Goal of the exercise:
Go through the data below line by line and count those containing the word "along". Reply with the count only.

'''

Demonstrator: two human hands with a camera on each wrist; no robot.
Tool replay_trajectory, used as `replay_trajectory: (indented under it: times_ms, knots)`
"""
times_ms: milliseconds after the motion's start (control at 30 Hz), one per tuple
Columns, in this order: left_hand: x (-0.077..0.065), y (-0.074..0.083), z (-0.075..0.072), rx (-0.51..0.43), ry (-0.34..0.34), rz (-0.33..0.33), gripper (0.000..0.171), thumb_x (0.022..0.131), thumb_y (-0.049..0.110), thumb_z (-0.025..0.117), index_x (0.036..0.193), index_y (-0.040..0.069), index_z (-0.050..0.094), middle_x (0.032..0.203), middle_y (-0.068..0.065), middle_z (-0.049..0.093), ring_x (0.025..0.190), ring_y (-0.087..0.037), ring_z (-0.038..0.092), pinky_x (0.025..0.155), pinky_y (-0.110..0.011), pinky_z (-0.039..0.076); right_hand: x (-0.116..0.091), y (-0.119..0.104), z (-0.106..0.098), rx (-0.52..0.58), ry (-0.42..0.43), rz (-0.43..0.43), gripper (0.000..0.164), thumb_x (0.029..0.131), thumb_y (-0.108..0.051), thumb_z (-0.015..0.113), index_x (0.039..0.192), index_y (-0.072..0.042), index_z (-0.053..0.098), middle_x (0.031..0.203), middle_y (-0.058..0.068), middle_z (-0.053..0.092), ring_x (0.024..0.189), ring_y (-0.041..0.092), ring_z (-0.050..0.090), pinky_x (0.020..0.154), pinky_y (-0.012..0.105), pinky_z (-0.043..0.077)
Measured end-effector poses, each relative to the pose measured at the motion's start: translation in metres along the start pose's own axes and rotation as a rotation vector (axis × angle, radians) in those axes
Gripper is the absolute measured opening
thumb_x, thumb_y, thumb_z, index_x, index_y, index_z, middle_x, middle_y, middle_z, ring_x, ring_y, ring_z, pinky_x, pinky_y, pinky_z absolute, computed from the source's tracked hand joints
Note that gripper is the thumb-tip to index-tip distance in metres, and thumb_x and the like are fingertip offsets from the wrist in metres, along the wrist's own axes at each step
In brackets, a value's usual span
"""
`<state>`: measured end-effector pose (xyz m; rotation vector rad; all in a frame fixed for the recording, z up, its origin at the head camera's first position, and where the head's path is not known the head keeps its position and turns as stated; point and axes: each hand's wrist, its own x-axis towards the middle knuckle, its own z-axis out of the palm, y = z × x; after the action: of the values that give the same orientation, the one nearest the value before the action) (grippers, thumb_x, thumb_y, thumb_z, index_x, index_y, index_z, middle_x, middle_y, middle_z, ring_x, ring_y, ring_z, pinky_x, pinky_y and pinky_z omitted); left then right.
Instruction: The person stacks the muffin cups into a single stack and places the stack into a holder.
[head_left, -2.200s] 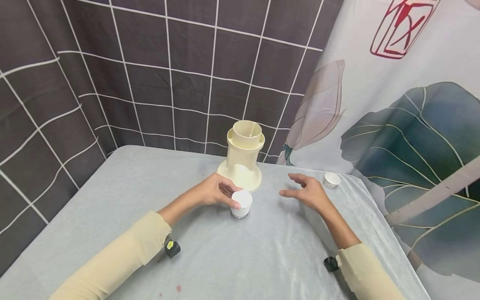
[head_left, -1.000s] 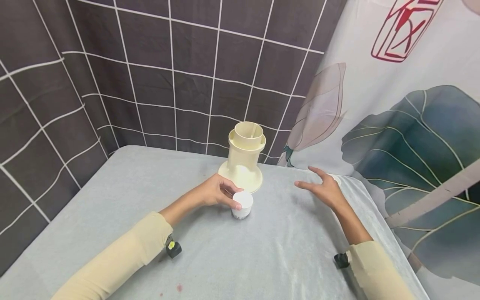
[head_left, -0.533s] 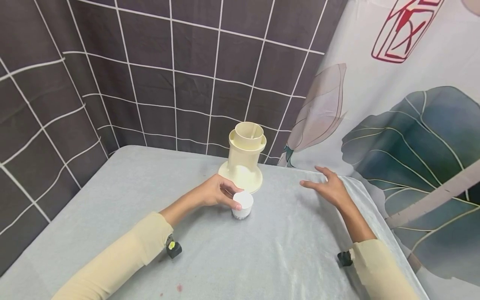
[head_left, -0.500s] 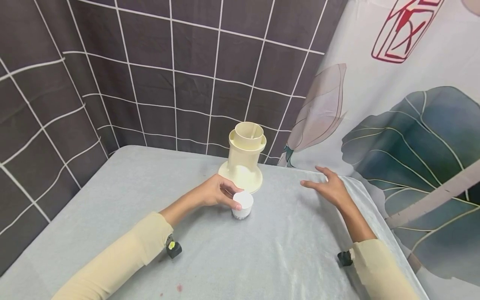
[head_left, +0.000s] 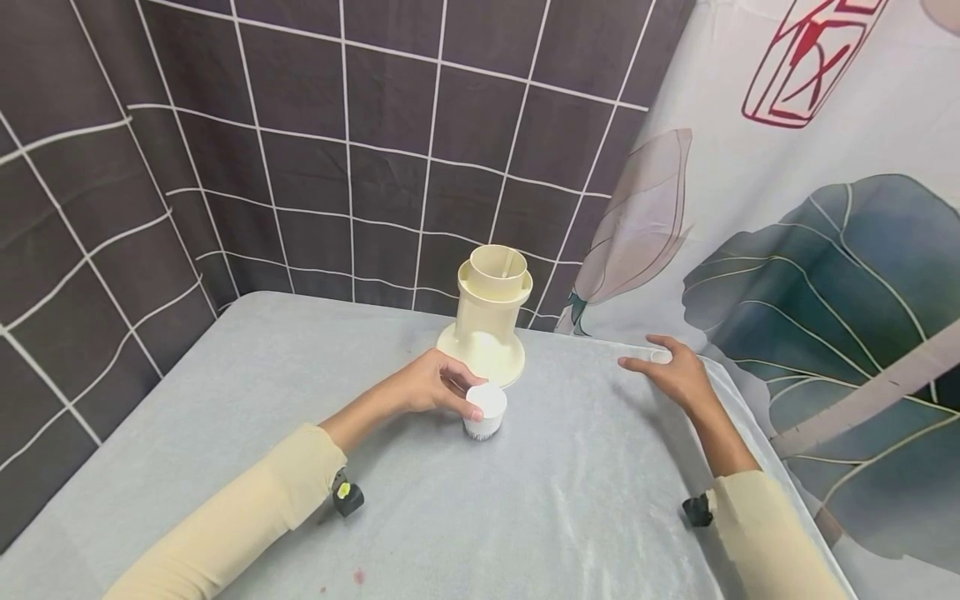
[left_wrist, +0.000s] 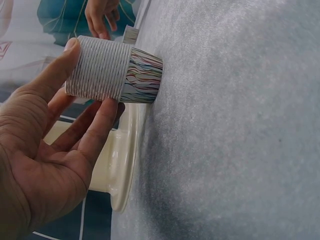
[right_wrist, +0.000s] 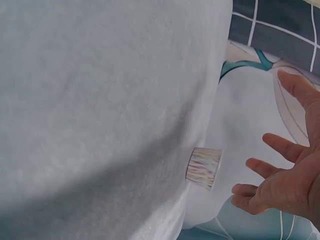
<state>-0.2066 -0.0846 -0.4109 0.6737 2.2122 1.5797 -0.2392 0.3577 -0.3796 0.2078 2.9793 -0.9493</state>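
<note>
My left hand (head_left: pixel 437 383) grips a stack of nested white paper cups (head_left: pixel 486 412) by its side, thumb near the top rims. In the left wrist view, the bottom cup of the stack (left_wrist: pixel 112 70) shows wavy coloured stripes and stands right at the table cloth. My right hand (head_left: pixel 681 373) hovers at the far right with fingers spread and relaxed. Between its thumb and fingers, a single paper cup (head_left: pixel 661 357) shows partly. The right wrist view has this striped cup (right_wrist: pixel 204 168) upright on the cloth, apart from the spread fingers (right_wrist: pixel 280 147).
Behind the stack stands a cream plastic holder (head_left: pixel 491 321) with a round base and an open tube on top. A pale grey cloth covers the table (head_left: pixel 480 517). Dark gridded fabric (head_left: pixel 300 167) and a leaf-printed white curtain (head_left: pixel 720 150) hang at the back.
My right hand has moved right and away from the middle, to the single cup. My left hand and the cup stack stay in place.
</note>
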Motion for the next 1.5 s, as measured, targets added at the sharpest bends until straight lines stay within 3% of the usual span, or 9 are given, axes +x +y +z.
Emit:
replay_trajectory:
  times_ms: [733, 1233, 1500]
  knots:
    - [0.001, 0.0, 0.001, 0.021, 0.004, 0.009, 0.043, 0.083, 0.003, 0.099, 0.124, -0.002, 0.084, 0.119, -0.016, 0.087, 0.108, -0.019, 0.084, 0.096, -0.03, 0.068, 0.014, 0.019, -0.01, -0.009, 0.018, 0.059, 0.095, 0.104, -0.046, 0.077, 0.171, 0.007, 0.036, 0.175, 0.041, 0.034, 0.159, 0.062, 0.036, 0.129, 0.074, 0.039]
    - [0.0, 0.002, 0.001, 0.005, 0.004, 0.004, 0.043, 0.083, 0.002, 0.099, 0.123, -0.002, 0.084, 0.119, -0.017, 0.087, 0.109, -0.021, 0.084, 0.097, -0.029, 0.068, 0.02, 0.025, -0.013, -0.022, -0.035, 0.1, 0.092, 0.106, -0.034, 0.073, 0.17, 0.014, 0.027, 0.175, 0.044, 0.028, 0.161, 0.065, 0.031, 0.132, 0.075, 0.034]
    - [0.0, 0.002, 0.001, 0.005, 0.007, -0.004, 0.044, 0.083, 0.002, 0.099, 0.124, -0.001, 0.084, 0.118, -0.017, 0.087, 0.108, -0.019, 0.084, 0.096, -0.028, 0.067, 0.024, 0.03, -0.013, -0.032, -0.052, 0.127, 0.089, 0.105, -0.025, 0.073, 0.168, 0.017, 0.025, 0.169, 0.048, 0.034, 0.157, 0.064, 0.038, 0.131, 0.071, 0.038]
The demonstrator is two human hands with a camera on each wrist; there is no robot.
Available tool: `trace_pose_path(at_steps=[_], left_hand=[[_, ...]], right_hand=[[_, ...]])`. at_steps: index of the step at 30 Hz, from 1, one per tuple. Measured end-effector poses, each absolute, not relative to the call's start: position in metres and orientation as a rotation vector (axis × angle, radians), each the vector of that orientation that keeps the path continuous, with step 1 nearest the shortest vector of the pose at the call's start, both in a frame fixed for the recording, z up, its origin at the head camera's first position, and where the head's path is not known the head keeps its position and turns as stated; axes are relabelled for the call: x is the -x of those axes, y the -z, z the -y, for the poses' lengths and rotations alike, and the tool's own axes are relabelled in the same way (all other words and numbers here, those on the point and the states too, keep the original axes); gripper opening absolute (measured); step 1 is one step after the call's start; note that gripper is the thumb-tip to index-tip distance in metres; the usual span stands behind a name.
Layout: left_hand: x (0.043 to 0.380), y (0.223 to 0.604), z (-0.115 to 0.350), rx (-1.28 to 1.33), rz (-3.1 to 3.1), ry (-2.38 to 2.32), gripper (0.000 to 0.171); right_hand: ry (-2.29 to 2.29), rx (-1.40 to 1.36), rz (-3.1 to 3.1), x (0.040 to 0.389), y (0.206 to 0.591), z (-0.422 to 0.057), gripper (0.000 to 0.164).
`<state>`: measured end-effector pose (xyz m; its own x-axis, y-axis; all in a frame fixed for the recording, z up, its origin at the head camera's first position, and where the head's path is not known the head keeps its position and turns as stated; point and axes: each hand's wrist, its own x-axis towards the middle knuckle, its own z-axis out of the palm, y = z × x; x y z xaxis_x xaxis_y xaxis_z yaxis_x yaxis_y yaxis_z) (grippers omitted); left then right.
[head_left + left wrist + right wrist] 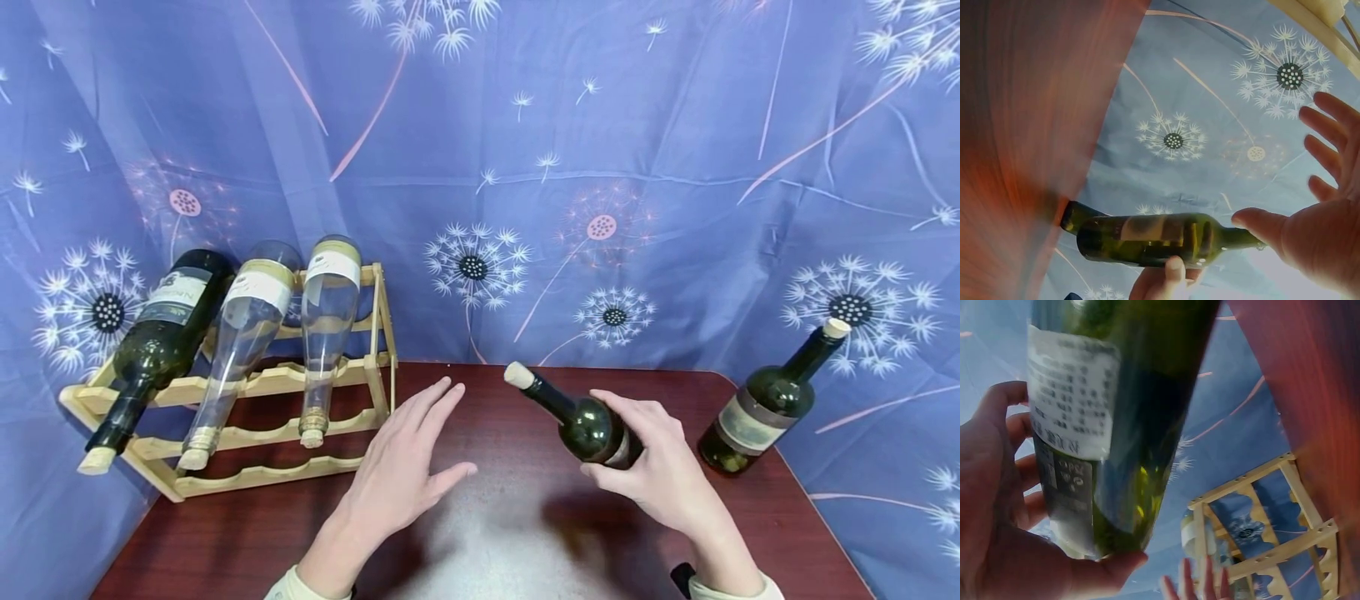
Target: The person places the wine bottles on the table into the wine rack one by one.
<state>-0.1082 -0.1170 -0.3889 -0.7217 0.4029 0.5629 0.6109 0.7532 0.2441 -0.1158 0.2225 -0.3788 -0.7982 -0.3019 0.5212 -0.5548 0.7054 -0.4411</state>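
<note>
My right hand [660, 467] grips a dark green wine bottle [592, 433] around its body, thumb on the near side and fingers on the far side. The bottle leans, its corked neck pointing up and left, and a shadow falls on the table below it. In the right wrist view a white printed label shows on the bottle [1147, 394]. My left hand [397, 462] hovers left of the bottle with fingers straight and thumb spread, holding nothing. From the left wrist, that thumb overlaps the bottle's neck [1235, 237].
A wooden wine rack [285, 473] stands at the left of the dark red table [480, 533]. On its top lie a dark green bottle [165, 333] and two clear bottles [251, 317], corks toward me. Another corked green bottle [757, 417] stands at right. A blue dandelion-patterned cloth [480, 108] hangs behind.
</note>
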Motion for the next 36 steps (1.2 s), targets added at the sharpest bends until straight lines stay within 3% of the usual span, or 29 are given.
trace_pose_path(at_steps=[9, 21, 28, 36], left_hand=[[0.109, 0.382, 0.113, 0.882, 2.144, 0.622, 0.098], [0.103, 0.391, 0.102, 1.006, 2.259, 0.386, 0.092], [0.097, 0.405, 0.088, 1.057, 2.306, 0.269, 0.07], [0.098, 0.412, 0.083, 1.002, 2.263, 0.146, 0.032]], right_hand=[[-0.463, -0.722, 2.494, 0.114, 0.389, -0.207, 0.088], [-0.189, -0.76, 2.539, 0.11, 0.397, -0.187, 0.086], [-0.139, -0.817, 2.524, 0.104, 0.397, -0.174, 0.085], [-0.177, -0.885, 2.496, 0.098, 0.398, -0.162, 0.086]])
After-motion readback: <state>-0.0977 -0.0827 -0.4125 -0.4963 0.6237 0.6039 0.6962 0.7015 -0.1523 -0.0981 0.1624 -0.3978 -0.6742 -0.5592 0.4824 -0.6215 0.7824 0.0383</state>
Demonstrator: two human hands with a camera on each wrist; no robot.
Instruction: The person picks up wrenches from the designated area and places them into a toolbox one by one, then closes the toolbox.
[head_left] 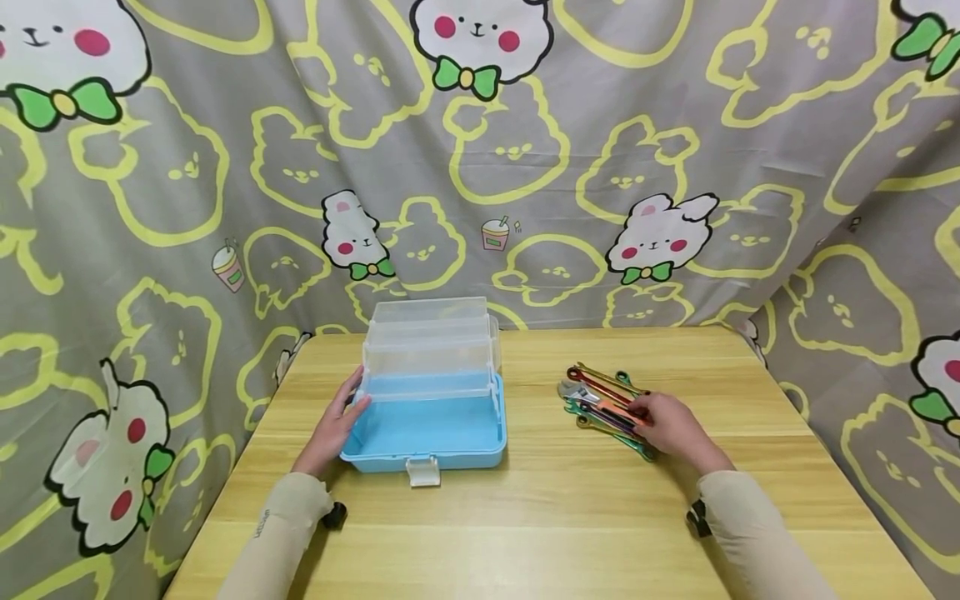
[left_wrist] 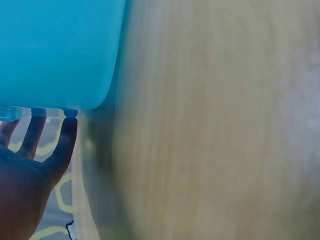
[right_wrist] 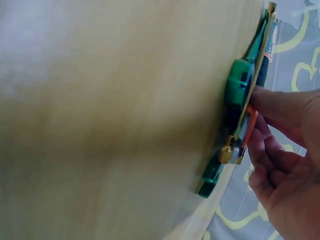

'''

Exercise output:
2